- [Work instruction]: All of the data that follows should be retyped exactly, please, except the pictures.

- [Dataset excerpt]:
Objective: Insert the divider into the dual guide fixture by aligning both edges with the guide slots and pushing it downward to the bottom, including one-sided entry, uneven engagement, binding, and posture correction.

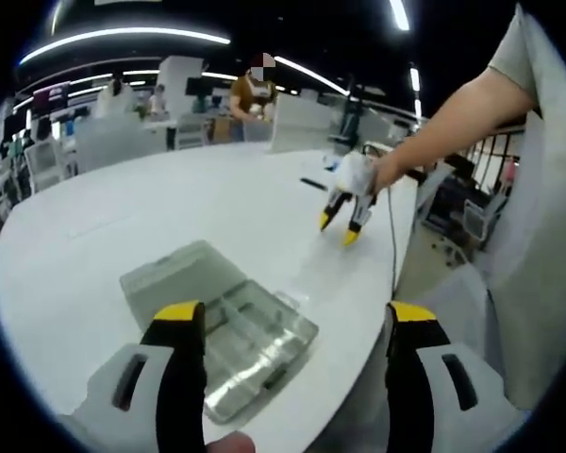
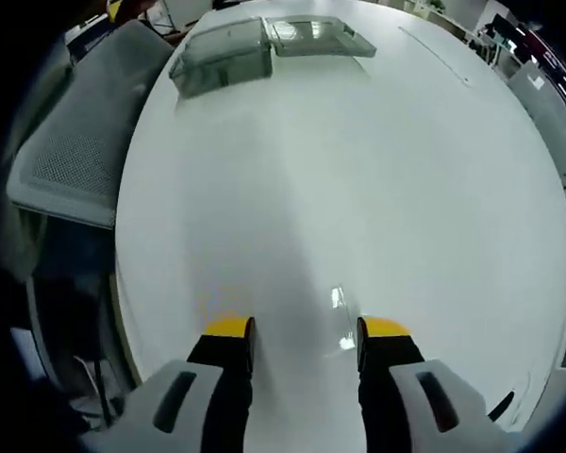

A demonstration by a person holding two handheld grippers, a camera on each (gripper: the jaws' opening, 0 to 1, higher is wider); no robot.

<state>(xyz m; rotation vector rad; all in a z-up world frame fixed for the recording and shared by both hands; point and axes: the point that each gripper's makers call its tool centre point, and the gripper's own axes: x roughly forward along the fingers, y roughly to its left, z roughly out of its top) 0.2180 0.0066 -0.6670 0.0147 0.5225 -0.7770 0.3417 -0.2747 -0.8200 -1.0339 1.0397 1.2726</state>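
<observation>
While both grippers are hanging empty with jaws spread wide, you are starting from nothing gripped: the left gripper is hovering just over the clear plastic case near the counter edge, and the right gripper is floating well apart from it over bare surface. I am counting one case, lid open, and two grippers; I cannot make out a loose divider. Square up over the case before closing, and bring both edges level so neither side is entering first

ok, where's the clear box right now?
In the left gripper view the clear box lies lid-open on the white table, just ahead of the left tool; the right gripper view shows it at the table's far edge.
</observation>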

- [Answer]:
Objective: Insert the divider into the dual guide fixture by aligning both edges with the guide slots and pushing it downward to the bottom, including one-sided entry, uneven engagement, binding, and posture correction.


A demonstration by a person holding two handheld grippers, a camera on each (gripper: the jaws' opening, 0 to 1, higher is wider); no robot.

<state>(xyz m; rotation vector rad; all in a z-up world frame fixed for the recording and shared by both hands; point and axes: the point that each gripper's makers call its tool centre point, and the gripper's own axes: x roughly forward along the fingers, y roughly to its left, z roughly out of its top) 0.2180 0.0066 -0.6670 0.0147 0.5225 -0.7770 0.3417 -0.2747 -0.8200 -1.0339 1.0397 1.2726</state>
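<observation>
While both grippers are hanging empty with jaws spread wide, you are starting from nothing gripped: the left gripper is hovering just over the clear plastic case near the counter edge, and the right gripper is floating well apart from it over bare surface. I am counting one case, lid open, and two grippers; I cannot make out a loose divider. Square up over the case before closing, and bring both edges level so neither side is entering first

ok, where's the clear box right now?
In the left gripper view the clear box lies lid-open on the white table, just ahead of the left tool; the right gripper view shows it at the table's far edge.
</observation>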

The output requires no additions.